## Activity
Write out each entry once more so that it matches the original exactly.

Records contained in a dataset:
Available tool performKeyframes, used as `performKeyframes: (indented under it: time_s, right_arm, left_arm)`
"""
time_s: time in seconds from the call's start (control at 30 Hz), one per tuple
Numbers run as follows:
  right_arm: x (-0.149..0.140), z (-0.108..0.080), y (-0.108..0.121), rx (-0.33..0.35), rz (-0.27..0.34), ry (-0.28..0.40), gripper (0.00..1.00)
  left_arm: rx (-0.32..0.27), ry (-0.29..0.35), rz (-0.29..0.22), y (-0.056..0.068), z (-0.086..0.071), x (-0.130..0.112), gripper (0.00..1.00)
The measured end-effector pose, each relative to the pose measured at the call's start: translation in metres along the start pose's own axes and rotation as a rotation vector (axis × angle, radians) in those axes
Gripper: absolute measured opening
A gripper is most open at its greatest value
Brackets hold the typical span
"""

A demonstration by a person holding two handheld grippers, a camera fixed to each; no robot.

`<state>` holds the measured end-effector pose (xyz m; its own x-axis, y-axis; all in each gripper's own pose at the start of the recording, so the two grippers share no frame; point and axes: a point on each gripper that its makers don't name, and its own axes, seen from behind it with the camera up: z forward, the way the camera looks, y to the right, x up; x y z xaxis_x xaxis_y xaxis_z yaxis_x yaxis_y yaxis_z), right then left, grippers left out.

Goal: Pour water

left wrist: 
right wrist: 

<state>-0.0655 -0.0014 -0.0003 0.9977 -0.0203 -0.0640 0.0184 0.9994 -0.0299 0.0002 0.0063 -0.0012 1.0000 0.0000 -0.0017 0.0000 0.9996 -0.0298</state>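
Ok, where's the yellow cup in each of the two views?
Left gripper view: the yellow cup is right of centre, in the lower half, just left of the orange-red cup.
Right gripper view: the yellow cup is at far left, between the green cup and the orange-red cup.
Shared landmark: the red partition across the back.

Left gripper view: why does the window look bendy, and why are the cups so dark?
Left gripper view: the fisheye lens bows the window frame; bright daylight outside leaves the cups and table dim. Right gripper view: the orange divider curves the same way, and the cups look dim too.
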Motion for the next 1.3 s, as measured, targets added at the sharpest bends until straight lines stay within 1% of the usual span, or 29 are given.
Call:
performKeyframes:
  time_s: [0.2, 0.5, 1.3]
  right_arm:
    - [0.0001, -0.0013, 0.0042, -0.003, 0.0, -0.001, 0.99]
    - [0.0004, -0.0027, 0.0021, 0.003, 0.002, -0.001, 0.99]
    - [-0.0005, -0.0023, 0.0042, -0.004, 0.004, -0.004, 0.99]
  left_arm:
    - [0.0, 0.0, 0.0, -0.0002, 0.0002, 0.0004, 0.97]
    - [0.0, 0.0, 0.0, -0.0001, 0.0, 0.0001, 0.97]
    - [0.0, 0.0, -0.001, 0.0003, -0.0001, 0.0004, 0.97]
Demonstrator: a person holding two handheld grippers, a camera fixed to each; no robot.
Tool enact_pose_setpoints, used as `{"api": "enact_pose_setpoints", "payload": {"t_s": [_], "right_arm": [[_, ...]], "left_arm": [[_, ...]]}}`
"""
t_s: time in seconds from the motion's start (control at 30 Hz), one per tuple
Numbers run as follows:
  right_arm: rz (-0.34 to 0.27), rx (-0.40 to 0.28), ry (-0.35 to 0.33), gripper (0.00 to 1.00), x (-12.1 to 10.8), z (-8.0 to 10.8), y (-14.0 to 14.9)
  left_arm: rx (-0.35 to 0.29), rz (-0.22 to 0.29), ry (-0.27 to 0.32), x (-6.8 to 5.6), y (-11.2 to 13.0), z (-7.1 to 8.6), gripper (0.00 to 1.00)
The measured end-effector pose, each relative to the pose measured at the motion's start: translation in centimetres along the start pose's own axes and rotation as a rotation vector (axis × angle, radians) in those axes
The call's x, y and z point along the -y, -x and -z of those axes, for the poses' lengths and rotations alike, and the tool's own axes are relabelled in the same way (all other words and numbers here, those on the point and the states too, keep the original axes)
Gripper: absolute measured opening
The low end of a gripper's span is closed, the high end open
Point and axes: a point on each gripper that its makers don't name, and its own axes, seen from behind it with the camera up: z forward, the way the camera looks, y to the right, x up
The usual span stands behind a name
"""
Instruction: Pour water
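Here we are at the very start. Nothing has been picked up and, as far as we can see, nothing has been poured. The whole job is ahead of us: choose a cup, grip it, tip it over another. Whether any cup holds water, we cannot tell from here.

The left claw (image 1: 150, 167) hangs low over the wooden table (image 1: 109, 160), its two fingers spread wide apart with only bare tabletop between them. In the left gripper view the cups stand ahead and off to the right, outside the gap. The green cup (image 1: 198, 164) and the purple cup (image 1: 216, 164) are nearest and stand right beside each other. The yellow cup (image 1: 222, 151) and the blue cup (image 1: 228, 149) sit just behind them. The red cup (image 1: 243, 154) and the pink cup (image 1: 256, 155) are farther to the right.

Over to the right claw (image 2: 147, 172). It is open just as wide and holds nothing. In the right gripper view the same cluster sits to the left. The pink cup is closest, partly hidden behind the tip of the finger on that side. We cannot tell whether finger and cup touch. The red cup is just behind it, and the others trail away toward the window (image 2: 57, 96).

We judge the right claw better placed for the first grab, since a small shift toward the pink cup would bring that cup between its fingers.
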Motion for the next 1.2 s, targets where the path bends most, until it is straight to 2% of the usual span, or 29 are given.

## Result
Available tool performKeyframes, used as `performKeyframes: (indented under it: time_s, right_arm, left_arm)`
"""
time_s: time in seconds from the call's start (control at 30 Hz), one per tuple
Numbers run as follows:
  right_arm: x (-0.149..0.140), z (-0.108..0.080), y (-0.108..0.121), rx (-0.33..0.35), rz (-0.27..0.34), ry (-0.28..0.40), gripper (0.00..1.00)
  left_arm: rx (-0.32..0.27), ry (-0.29..0.35), rz (-0.29..0.22), y (-0.056..0.068), z (-0.086..0.071), x (-0.130..0.112), gripper (0.00..1.00)
The measured end-effector pose, each relative to the pose measured at the call's start: translation in metres along the start pose's own axes and rotation as a rotation vector (axis × angle, radians) in those axes
Gripper: absolute measured opening
A gripper is most open at its greatest value
Brackets hold the typical span
"""

A demonstration by a person holding two handheld grippers, a camera fixed to each; no robot.

`<state>` holds the measured end-effector pose (xyz m; its own x-axis, y-axis; all in each gripper's own pose at the start of the recording, so the two grippers share no frame; point and axes: a point on each gripper that its makers don't name, and its own axes, seen from behind it with the camera up: z forward, the way the camera looks, y to the right, x up; x y z xaxis_x xaxis_y xaxis_z yaxis_x yaxis_y yaxis_z), right then left, grippers left out.

Goal: Pour water

left wrist: 
right wrist: 

<state>-0.0655 -0.0014 -0.0003 0.9977 -0.0203 -0.0640 0.0184 0.9994 -0.0299 0.0002 0.0063 -0.0012 1.0000 0.0000 -0.0017 0.0000 0.9996 -0.0298</state>
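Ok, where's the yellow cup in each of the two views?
Left gripper view: the yellow cup is right of centre, in the lower half, just left of the orange-red cup.
Right gripper view: the yellow cup is at far left, between the green cup and the orange-red cup.
Shared landmark: the red partition across the back.

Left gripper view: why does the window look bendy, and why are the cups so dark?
Left gripper view: the fisheye lens bows the window frame; bright daylight outside leaves the cups and table dim. Right gripper view: the orange divider curves the same way, and the cups look dim too.
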Motion for the next 1.3 s, as measured, targets added at the sharpest bends until straight lines stay within 1% of the usual span, or 29 are given.
Call:
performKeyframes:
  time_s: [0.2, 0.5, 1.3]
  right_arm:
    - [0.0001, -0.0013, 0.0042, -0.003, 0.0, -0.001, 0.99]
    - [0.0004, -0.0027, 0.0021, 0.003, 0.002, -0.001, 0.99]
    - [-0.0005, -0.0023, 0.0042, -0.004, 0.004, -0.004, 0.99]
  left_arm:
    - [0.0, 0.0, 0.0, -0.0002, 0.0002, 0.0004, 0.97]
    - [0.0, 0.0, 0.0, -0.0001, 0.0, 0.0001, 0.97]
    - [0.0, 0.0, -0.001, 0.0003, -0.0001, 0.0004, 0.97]
Demonstrator: a person holding two handheld grippers, a camera fixed to each; no robot.
Tool enact_pose_setpoints, used as `{"api": "enact_pose_setpoints", "payload": {"t_s": [_], "right_arm": [[_, ...]], "left_arm": [[_, ...]]}}`
"""
t_s: time in seconds from the motion's start (control at 30 Hz), one per tuple
Numbers run as follows:
  right_arm: rz (-0.34 to 0.27), rx (-0.40 to 0.28), ry (-0.35 to 0.33), gripper (0.00 to 1.00), x (-12.1 to 10.8), z (-8.0 to 10.8), y (-14.0 to 14.9)
  left_arm: rx (-0.35 to 0.29), rz (-0.22 to 0.29), ry (-0.27 to 0.32), x (-6.8 to 5.6), y (-11.2 to 13.0), z (-7.1 to 8.6), gripper (0.00 to 1.00)
The measured end-effector pose, each relative to the pose measured at the motion's start: translation in centimetres along the start pose's own axes and rotation as a rotation vector (axis × angle, radians) in those axes
The call's x, y and z point along the -y, -x and -z of those axes, for the poses' lengths and rotations alike, and the tool's own axes are relabelled in the same way (all other words and numbers here, those on the point and the states too, keep the original axes)
Gripper: absolute measured opening
The low end of a gripper's span is closed, the high end open
Point and axes: a point on each gripper that its makers don't name, and its own axes, seen from behind it with the camera up: z forward, the way the camera looks, y to the right, x up
The usual span stands behind a name
"""
Instruction: Pour water
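Here we are at the very start. Nothing has been picked up and, as far as we can see, nothing has been poured. The whole job is ahead of us: choose a cup, grip it, tip it over another. Whether any cup holds water, we cannot tell from here.

The left claw (image 1: 150, 167) hangs low over the wooden table (image 1: 109, 160), its two fingers spread wide apart with only bare tabletop between them. In the left gripper view the cups stand ahead and off to the right, outside the gap. The green cup (image 1: 198, 164) and the purple cup (image 1: 216, 164) are nearest and stand right beside each other. The yellow cup (image 1: 222, 151) and the blue cup (image 1: 228, 149) sit just behind them. The red cup (image 1: 243, 154) and the pink cup (image 1: 256, 155) are farther to the right.

Over to the right claw (image 2: 147, 172). It is open just as wide and holds nothing. In the right gripper view the same cluster sits to the left. The pink cup is closest, partly hidden behind the tip of the finger on that side. We cannot tell whether finger and cup touch. The red cup is just behind it, and the others trail away toward the window (image 2: 57, 96).

We judge the right claw better placed for the first grab, since a small shift toward the pink cup would bring that cup between its fingers.
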Motion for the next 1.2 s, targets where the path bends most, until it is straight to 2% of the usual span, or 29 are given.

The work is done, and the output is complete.